_Dataset entries_:
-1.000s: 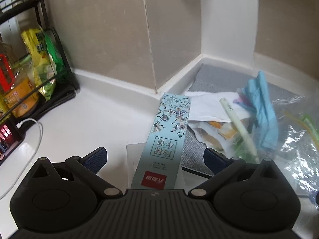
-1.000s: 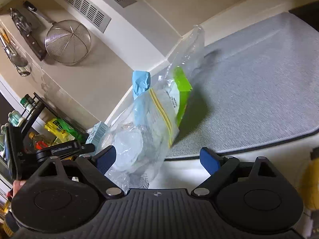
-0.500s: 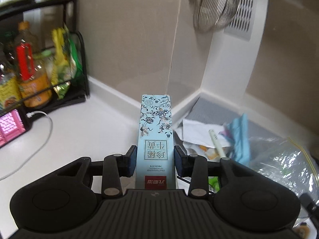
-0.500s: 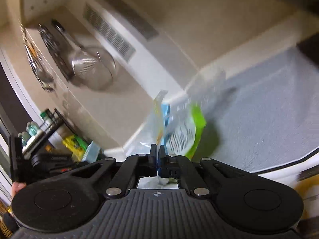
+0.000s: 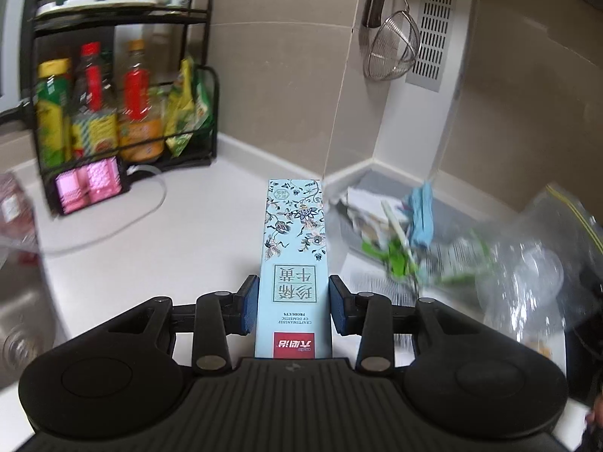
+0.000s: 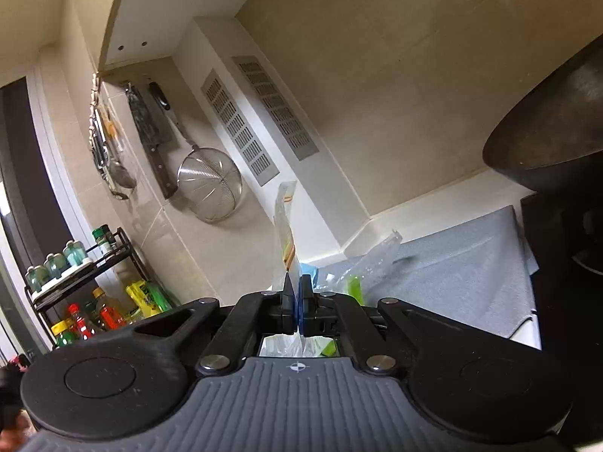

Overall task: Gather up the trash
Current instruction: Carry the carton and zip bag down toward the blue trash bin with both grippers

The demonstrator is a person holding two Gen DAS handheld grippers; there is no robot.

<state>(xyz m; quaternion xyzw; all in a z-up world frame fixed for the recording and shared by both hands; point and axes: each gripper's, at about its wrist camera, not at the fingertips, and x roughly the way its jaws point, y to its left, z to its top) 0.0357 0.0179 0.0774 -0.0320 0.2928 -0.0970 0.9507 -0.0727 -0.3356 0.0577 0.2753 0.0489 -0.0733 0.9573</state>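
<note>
- The left tool [image 5: 294,310] is clenched on a long pale-blue carton [image 5: 294,263], its blue pads pressing the two long sides near the carton's near end; the carton sticks out ahead, lifted above the white surface [image 5: 196,226].
- The right tool [image 6: 297,301] is pinched tight on the edge of a clear zip bag [image 6: 288,233], which rises between its fingers and hangs below them.
- In the left view the bag [image 5: 535,275] shows to the right, blurred, with trash already inside.
- More trash [image 5: 388,222], including paper, a blue glove and green scraps, lies on the grey mat [image 5: 380,184] at the far right corner.
- The step in hand looks like carrying the carton to the bag.
- Next, the carton probably has to swing right and tip end-first into the bag mouth, which the right tool must hold open; a narrow mouth could snag the carton's corners.
</note>
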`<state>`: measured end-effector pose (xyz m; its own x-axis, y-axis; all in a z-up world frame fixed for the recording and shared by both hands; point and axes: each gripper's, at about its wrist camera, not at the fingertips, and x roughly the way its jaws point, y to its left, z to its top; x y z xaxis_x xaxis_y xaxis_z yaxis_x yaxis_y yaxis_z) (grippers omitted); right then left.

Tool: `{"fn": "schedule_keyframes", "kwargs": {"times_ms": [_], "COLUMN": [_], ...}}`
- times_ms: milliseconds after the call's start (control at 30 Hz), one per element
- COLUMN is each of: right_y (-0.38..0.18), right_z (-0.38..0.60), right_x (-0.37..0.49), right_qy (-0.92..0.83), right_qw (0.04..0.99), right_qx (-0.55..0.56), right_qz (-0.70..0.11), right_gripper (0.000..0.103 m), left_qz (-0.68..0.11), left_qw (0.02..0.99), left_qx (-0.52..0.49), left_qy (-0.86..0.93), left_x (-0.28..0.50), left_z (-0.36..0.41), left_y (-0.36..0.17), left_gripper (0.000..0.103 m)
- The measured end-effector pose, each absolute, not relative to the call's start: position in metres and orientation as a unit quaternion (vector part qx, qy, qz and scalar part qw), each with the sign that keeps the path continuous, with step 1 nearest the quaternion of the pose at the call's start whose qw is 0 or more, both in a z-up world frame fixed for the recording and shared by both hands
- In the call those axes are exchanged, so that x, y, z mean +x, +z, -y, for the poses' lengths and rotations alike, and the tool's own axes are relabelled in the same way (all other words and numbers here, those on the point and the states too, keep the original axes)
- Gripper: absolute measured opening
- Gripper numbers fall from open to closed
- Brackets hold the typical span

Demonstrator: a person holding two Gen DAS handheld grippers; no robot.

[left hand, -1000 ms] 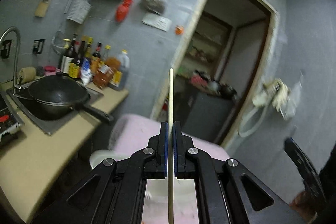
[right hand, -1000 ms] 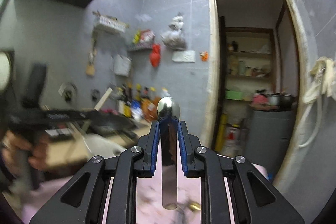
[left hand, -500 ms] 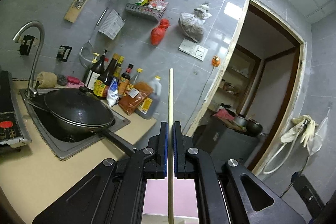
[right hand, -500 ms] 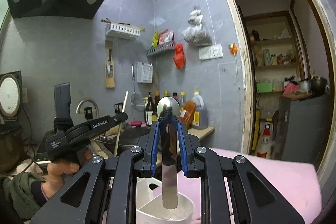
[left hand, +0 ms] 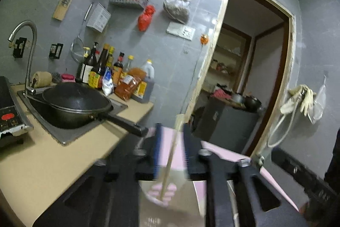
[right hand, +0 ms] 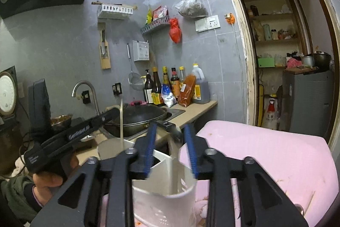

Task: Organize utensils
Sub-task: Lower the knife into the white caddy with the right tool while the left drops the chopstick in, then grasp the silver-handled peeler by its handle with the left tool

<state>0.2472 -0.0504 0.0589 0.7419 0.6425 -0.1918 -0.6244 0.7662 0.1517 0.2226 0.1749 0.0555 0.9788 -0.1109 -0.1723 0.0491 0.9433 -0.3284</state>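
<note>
Over holder (right hand: pixel 163 190) | both grippers (left hand: pixel 171 144) (right hand: pixel 170 148) opening, pads clear | chopstick (left hand: pixel 170 156), spoon (right hand: pixel 175 142) dropping in to stand upright

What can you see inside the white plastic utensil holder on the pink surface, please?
In the white plastic utensil holder, a blurred metal spoon drops into the near compartment and a pale wooden chopstick stands in the far one. The right gripper covers the dividers and the bottom.

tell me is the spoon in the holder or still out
Going in. The spoon is blurred, free between the opening jaws of the right gripper, its handle already inside the white utensil holder.
</note>
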Motion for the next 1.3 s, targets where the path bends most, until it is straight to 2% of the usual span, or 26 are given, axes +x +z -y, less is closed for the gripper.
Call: {"fn": "schedule_keyframes", "kwargs": {"times_ms": [133, 167, 200, 233, 267, 333, 367, 500, 600, 800, 1300], "right_y": [0.064, 0.066, 0.068, 0.069, 0.071, 0.076, 0.077, 0.081, 0.081, 0.076, 0.030], "right_z": [0.056, 0.060, 0.063, 0.068, 0.073, 0.084, 0.091, 0.118, 0.141, 0.183, 0.263], "right_x": [0.241, 0.238, 0.235, 0.232, 0.230, 0.224, 0.221, 0.206, 0.191, 0.175, 0.173], "right_qy": [0.335, 0.331, 0.325, 0.317, 0.309, 0.289, 0.279, 0.236, 0.203, 0.151, 0.095], "right_qw": [0.935, 0.937, 0.939, 0.942, 0.946, 0.953, 0.956, 0.969, 0.978, 0.986, 0.979], "right_qx": [0.038, 0.037, 0.037, 0.037, 0.037, 0.037, 0.035, 0.024, 0.005, -0.023, -0.013], "right_qz": [-0.110, -0.107, -0.104, -0.100, -0.095, -0.087, -0.084, -0.068, -0.054, -0.062, -0.181], "right_gripper": [0.032, 0.035, 0.043, 0.053, 0.057, 0.073, 0.077, 0.103, 0.103, 0.103, 0.103], "left_qz": [-0.101, -0.103, -0.104, -0.104, -0.103, -0.104, -0.106, -0.105, -0.101, -0.133, -0.329], "left_qw": [0.979, 0.979, 0.979, 0.979, 0.978, 0.978, 0.978, 0.980, 0.981, 0.977, 0.922], "left_qx": [-0.171, -0.168, -0.166, -0.166, -0.167, -0.166, -0.164, -0.148, -0.135, -0.094, -0.071], "left_qy": [-0.056, -0.057, -0.060, -0.063, -0.064, -0.071, -0.072, -0.085, -0.093, -0.134, -0.193], "left_x": [0.208, 0.204, 0.200, 0.196, 0.192, 0.186, 0.184, 0.172, 0.165, 0.156, 0.192], "left_z": [-0.170, -0.167, -0.163, -0.159, -0.155, -0.147, -0.143, -0.116, -0.096, -0.046, 0.035], "left_y": [0.059, 0.062, 0.064, 0.067, 0.069, 0.074, 0.076, 0.082, 0.083, 0.071, 0.007], "left_gripper": [0.035, 0.042, 0.052, 0.057, 0.063, 0.069, 0.073, 0.091, 0.097, 0.097, 0.097]}}
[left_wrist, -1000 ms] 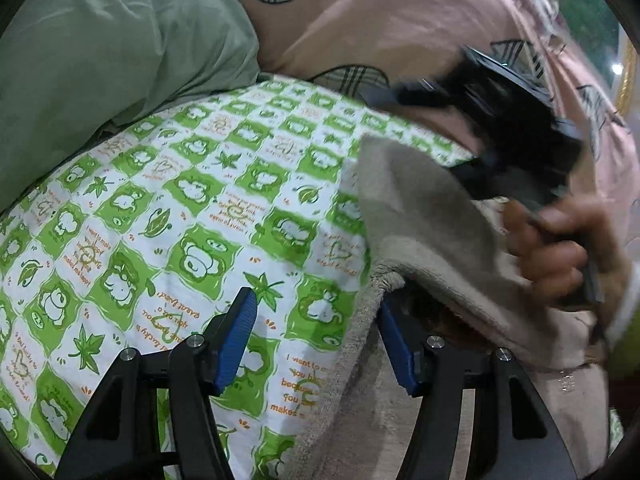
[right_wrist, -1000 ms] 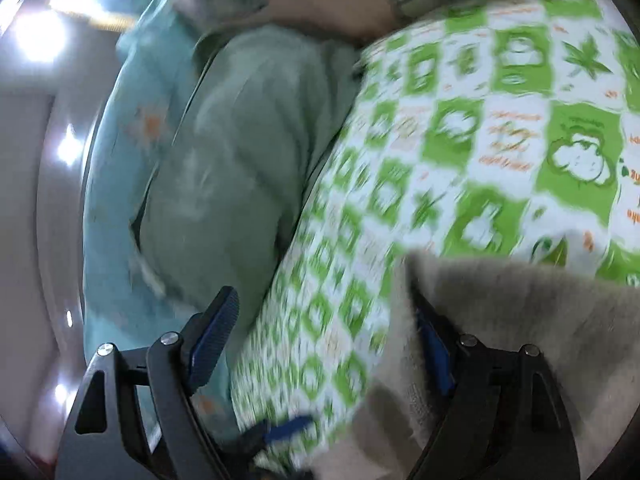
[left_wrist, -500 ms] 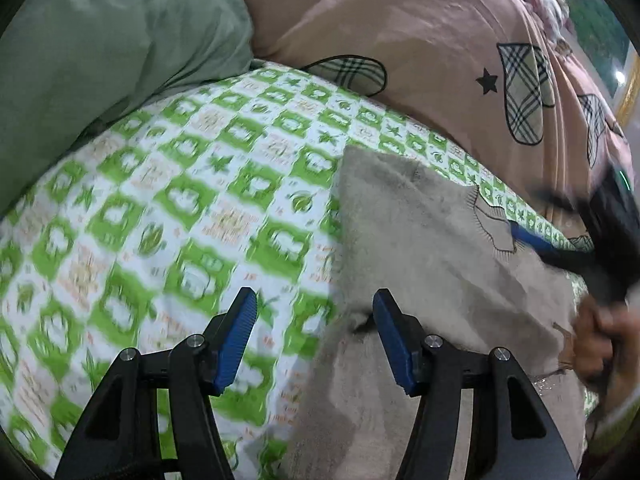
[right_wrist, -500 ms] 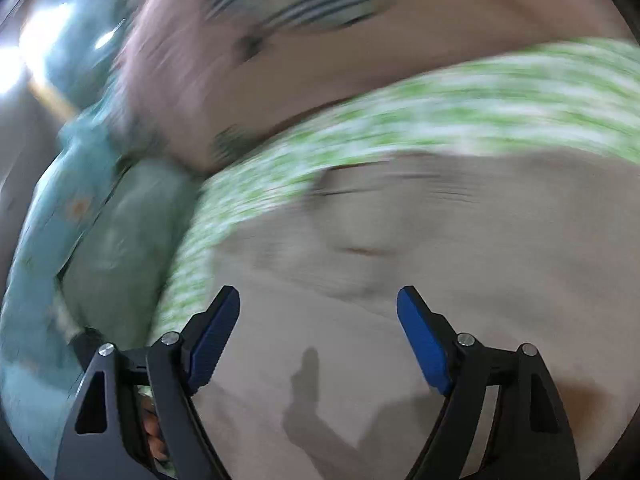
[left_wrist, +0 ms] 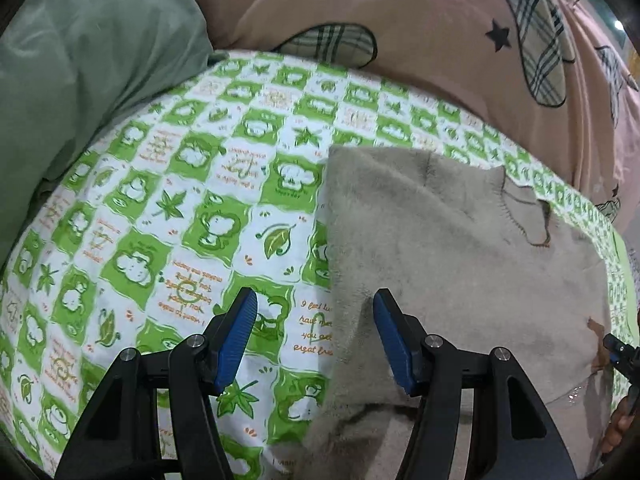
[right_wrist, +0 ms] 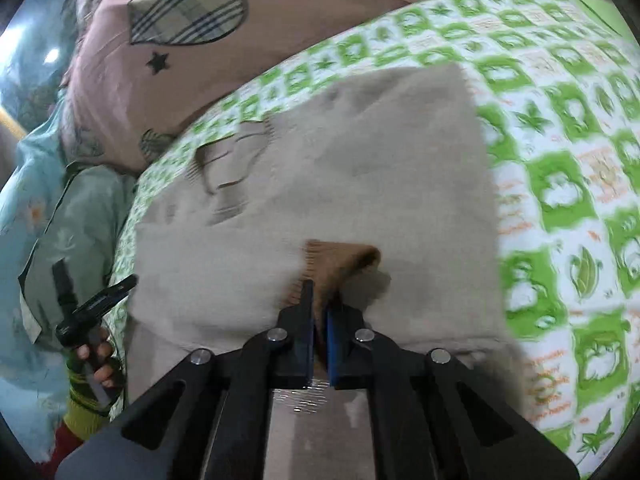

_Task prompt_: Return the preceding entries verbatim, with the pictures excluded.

_Result of this exercise_:
-1.000s: 
-1.000s: 
-0.500s: 
-0.500s: 
+0.000s: 
+0.000s: 

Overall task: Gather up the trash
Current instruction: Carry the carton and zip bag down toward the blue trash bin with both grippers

The demonstrator is a person holding two Gen DAS handheld grippers; there is no robot.

<state>(xyz m; quaternion xyzw; all in a z-up world frame fixed for the recording and shared by both hands; point and axes: each gripper's, at about its wrist camera, not at the fingertips, and x roughly the way its jaws point, y to its left, z to its top) 0.0357 0.0179 0.0774 -0.0320 0.2928 -0.0970 0.9507 -0.0727 -0.3356 0.0577 0.2753 0.0489 -0.0733 0.9573</state>
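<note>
- The left tool [image 5: 294,310] is clenched on a long pale-blue carton [image 5: 294,263], its blue pads pressing the two long sides near the carton's near end; the carton sticks out ahead, lifted above the white surface [image 5: 196,226].
- The right tool [image 6: 297,301] is pinched tight on the edge of a clear zip bag [image 6: 288,233], which rises between its fingers and hangs below them.
- In the left view the bag [image 5: 535,275] shows to the right, blurred, with trash already inside.
- More trash [image 5: 388,222], including paper, a blue glove and green scraps, lies on the grey mat [image 5: 380,184] at the far right corner.
- The step in hand looks like carrying the carton to the bag.
- Next, the carton probably has to swing right and tip end-first into the bag mouth, which the right tool must hold open; a narrow mouth could snag the carton's corners.
</note>
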`<state>`: measured end-effector pose (xyz m; its own x-axis, y-axis; all in a z-up world frame fixed for the recording and shared by both hands; point and axes: each gripper's, at about its wrist camera, not at the fingertips, and x roughly the way its jaws point, y to its left, z to its top; x y z xaxis_x xaxis_y xaxis_z yaxis_x yaxis_y yaxis_z) (grippers omitted); right then left.

Tool: `{"fn": "schedule_keyframes", "kwargs": {"times_ms": [_], "COLUMN": [_], ...}}`
- times_ms: milliseconds after the call's start (control at 30 Hz), one per element
- COLUMN is each of: right_y (-0.38..0.18), right_z (-0.38..0.60), right_x (-0.37..0.49), right_qy (-0.92..0.83), right_qw (0.04..0.99), right_qx (-0.55..0.56), right_qz (-0.70..0.11), right_gripper (0.000..0.103 m), left_qz (-0.68..0.11), left_qw (0.02..0.99), left_qx (-0.52..0.49), left_qy (-0.86..0.93), left_x (-0.28..0.50), left_z (-0.36..0.41), left_y (-0.36..0.17), left_gripper (0.000..0.103 m)
- The measured end-effector pose, each absolute, not relative to the call's start: position in metres and orientation as a unit quaternion (vector part qx, qy, qz and scalar part qw), each with the sign that keeps the path continuous, with step 1 nearest the quaternion of the pose at the call's start whose qw is 0 or more, both in a z-up world frame fixed for the recording and shared by both hands
- In the call those axes are exchanged, so that x, y, z mean +x, +z, -y, for the poses' lengths and rotations alike, and the tool's own axes are relabelled in the same way (all other words and numbers here, those on the point and the states too, keep the original axes)
- Gripper: absolute measured opening
- Gripper numbers fall from open to closed
- Brackets hold the typical span

Demonstrator: a person holding two Gen DAS handheld grippers; no robot.

[left hand, -1000 ms] 
[right hand, -1000 ms] 
[left hand, -500 ms] 
[right hand, -500 ms] 
[left hand, +0 ms] 
[right hand, +0 ms] 

Task: Organize utensils
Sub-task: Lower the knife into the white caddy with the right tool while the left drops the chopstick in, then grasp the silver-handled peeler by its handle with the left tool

<state>0.2472 -0.0504 0.0589 0.7419 0.6425 -0.1918 -0.6244 0.7662 0.1517 0.2226 0.1749 0.0555 0.9788 -0.1109 -0.1723 0.0491 0.9433 -0.3284</state>
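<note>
Over holder (right hand: pixel 163 190) | both grippers (left hand: pixel 171 144) (right hand: pixel 170 148) opening, pads clear | chopstick (left hand: pixel 170 156), spoon (right hand: pixel 175 142) dropping in to stand upright

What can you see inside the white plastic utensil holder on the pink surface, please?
In the white plastic utensil holder, a blurred metal spoon drops into the near compartment and a pale wooden chopstick stands in the far one. The right gripper covers the dividers and the bottom.

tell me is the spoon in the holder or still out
Going in. The spoon is blurred, free between the opening jaws of the right gripper, its handle already inside the white utensil holder.
</note>
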Motion for the next 1.3 s, targets where the path bends most, until it is straight to 2% of the usual span, or 26 are given, axes +x +z -y, less is closed for the gripper.
Call: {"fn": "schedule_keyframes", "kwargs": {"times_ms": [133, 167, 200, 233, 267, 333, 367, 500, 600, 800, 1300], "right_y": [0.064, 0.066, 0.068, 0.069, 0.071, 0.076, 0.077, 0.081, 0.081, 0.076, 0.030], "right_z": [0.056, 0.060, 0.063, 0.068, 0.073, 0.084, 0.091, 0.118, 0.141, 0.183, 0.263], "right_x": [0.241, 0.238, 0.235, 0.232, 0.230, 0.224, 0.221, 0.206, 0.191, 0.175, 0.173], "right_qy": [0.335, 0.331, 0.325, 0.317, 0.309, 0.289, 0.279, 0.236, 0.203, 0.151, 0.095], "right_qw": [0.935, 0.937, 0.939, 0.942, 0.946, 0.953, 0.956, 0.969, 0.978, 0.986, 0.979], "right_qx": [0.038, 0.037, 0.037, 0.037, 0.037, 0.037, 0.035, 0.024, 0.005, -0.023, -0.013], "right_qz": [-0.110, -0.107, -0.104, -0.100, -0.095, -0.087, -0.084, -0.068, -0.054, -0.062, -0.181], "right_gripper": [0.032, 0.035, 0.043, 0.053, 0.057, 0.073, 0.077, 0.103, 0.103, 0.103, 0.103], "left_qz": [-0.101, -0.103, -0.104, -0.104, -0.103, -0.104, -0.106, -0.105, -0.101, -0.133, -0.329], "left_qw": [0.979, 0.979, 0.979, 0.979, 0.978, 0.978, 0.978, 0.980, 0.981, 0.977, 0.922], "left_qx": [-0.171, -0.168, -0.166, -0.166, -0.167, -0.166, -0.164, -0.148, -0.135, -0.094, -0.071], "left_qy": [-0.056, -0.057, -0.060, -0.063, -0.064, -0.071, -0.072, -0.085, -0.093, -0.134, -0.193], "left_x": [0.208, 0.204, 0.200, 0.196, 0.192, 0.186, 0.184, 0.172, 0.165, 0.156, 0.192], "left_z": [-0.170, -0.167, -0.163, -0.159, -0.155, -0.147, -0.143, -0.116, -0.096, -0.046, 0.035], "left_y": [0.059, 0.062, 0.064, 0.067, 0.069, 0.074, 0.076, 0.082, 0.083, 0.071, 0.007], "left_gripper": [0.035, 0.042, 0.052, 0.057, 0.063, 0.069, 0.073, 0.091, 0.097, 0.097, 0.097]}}
[left_wrist, -1000 ms] 
[right_wrist, -1000 ms] 
[left_wrist, -500 ms] 
[right_wrist, -500 ms] 
[left_wrist, +0 ms] 
[right_wrist, +0 ms] 

That finishes the answer to the exercise.